### [Your assignment]
Using the data below, return the stretch from the line that contains "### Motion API" through the line that contains "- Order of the", both included, exactly as it stands and nothing beyond it.

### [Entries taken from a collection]
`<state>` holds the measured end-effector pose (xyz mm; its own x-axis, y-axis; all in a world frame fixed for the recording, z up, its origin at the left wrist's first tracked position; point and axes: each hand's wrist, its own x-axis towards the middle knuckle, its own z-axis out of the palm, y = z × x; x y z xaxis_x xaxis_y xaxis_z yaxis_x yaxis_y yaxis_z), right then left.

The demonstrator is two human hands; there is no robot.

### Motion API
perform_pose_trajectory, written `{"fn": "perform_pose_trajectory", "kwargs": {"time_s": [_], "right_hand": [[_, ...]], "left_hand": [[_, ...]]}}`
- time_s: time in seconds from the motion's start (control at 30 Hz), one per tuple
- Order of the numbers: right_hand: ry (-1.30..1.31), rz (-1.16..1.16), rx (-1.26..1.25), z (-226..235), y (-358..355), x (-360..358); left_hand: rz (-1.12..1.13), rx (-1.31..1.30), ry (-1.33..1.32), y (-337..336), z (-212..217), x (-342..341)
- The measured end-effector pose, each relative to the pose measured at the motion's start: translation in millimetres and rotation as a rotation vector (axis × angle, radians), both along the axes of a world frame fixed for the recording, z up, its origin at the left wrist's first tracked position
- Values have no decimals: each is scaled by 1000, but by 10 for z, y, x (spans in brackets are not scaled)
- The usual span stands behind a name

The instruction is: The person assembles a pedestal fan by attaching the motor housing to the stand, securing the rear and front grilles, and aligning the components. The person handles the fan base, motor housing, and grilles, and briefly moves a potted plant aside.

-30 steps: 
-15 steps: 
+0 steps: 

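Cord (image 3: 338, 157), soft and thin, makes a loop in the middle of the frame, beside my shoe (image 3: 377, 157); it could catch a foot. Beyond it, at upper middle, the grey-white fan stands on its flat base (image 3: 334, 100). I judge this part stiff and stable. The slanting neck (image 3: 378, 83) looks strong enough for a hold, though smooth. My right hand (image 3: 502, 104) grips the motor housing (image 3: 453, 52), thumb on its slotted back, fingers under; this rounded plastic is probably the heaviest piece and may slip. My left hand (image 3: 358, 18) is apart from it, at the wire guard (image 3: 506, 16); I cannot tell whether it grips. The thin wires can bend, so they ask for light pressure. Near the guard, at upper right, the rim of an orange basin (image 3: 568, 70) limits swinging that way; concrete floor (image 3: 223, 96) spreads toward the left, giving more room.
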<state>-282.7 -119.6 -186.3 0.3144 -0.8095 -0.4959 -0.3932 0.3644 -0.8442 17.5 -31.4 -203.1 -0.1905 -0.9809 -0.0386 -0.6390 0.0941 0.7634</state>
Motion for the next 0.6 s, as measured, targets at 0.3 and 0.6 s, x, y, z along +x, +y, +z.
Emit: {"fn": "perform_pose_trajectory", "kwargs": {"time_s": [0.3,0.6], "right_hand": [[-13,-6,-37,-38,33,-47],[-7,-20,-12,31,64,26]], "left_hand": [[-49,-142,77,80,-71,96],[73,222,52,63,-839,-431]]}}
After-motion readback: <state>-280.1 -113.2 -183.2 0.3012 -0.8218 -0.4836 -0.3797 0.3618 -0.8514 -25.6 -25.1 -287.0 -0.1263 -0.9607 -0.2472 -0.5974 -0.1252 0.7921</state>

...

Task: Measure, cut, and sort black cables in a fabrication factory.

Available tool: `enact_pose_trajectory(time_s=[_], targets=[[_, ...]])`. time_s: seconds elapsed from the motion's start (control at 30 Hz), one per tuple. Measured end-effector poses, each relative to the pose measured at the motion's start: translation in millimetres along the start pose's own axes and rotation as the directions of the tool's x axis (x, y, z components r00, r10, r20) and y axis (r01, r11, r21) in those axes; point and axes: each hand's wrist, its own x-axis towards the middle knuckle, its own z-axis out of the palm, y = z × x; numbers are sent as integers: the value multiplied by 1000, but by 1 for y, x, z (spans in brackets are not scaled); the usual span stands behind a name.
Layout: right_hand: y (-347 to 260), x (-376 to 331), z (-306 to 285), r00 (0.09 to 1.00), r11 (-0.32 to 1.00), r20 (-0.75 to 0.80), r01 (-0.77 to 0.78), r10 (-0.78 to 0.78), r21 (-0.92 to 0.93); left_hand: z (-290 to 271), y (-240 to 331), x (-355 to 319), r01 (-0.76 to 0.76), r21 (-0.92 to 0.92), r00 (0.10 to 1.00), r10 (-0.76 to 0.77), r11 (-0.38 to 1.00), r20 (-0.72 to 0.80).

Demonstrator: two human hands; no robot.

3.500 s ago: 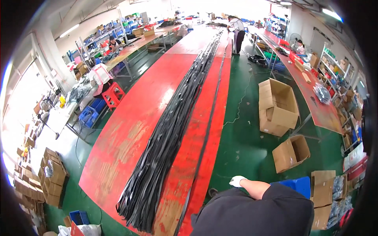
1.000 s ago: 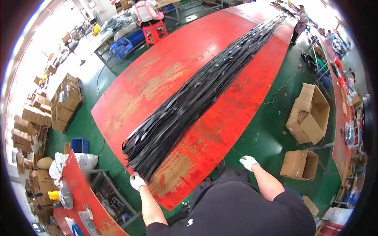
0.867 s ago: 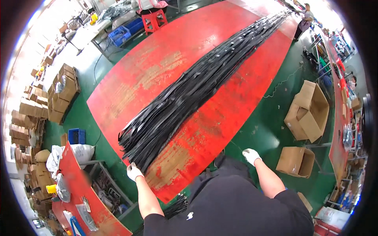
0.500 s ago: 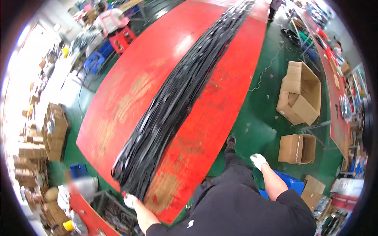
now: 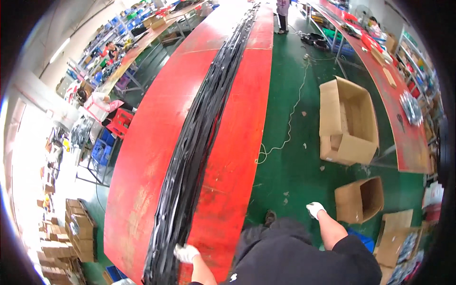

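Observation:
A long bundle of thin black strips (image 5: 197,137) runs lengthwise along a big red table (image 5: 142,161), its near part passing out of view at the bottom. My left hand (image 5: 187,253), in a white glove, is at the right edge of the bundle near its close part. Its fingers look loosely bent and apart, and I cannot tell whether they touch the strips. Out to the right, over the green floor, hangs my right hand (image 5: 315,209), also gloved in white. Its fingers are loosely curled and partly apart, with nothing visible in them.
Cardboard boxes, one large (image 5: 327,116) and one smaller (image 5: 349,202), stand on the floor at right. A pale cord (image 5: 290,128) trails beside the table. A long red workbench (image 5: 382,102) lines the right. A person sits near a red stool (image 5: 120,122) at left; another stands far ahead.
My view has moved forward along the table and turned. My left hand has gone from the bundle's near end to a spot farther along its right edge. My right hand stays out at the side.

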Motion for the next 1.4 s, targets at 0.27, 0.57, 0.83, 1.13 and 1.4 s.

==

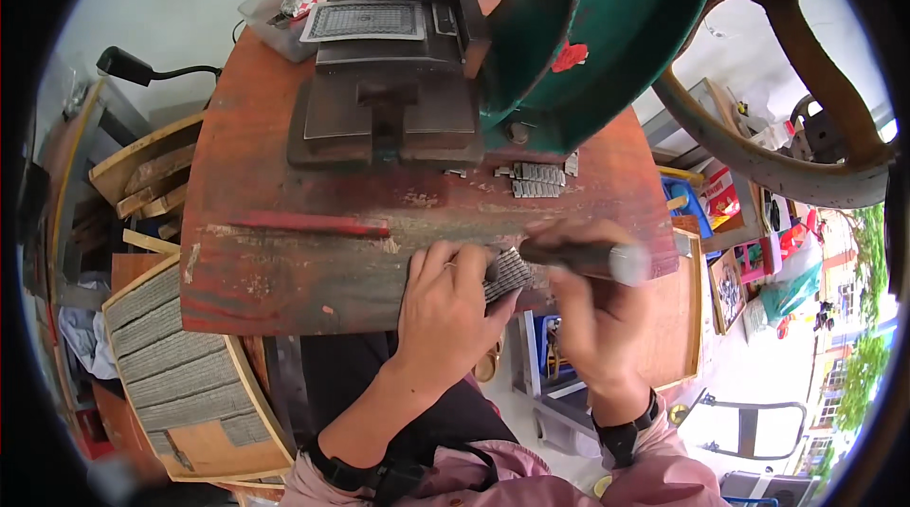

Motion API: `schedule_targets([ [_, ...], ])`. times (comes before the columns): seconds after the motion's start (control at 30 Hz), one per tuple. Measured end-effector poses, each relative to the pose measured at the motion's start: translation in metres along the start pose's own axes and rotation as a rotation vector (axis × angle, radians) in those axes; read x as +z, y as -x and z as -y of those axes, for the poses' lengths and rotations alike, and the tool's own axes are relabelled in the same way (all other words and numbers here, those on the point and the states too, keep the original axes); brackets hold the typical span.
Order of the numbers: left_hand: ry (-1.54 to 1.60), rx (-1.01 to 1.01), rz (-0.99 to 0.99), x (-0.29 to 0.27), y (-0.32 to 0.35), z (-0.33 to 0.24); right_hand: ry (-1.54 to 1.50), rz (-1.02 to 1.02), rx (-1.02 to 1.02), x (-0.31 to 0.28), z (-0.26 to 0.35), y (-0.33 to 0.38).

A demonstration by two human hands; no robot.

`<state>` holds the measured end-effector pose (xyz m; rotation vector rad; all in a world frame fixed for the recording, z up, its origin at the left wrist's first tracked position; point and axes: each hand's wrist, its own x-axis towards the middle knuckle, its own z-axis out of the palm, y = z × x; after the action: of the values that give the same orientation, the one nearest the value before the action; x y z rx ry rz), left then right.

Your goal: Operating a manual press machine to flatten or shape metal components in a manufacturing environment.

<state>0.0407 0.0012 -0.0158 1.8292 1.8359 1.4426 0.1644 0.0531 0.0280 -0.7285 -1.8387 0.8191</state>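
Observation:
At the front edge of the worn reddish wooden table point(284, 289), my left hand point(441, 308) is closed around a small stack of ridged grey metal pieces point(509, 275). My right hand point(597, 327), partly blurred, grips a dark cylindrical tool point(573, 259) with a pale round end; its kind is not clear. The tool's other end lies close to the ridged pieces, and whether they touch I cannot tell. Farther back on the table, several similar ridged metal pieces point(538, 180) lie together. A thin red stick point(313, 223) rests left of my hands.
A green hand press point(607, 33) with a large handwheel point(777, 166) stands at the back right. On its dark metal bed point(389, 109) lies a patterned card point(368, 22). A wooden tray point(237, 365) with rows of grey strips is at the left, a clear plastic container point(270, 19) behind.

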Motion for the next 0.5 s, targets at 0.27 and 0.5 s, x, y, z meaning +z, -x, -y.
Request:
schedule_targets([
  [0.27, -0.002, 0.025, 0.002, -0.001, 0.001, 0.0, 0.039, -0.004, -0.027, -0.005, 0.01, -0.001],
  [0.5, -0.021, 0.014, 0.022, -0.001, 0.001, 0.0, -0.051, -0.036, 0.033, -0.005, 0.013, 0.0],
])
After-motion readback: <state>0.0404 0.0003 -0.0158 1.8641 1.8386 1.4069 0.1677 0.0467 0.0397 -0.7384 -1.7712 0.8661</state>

### [Reply]
### Motion API
perform_pose_trajectory, written `{"fn": "perform_pose_trajectory", "kwargs": {"time_s": [_], "right_hand": [[_, ...]], "left_hand": [[_, ...]]}}`
- time_s: time in seconds from the motion's start (control at 30 Hz), one per tuple
- Order of the numbers: right_hand: ry (-1.30..1.31), rz (-1.16..1.16), rx (-1.26..1.25), z (-226..235), y (-358..355), x (-360..358); left_hand: rz (-1.12..1.13), rx (-1.31..1.30), ry (-1.33..1.32), y (-337..336), z (-212..217), x (-342..341)

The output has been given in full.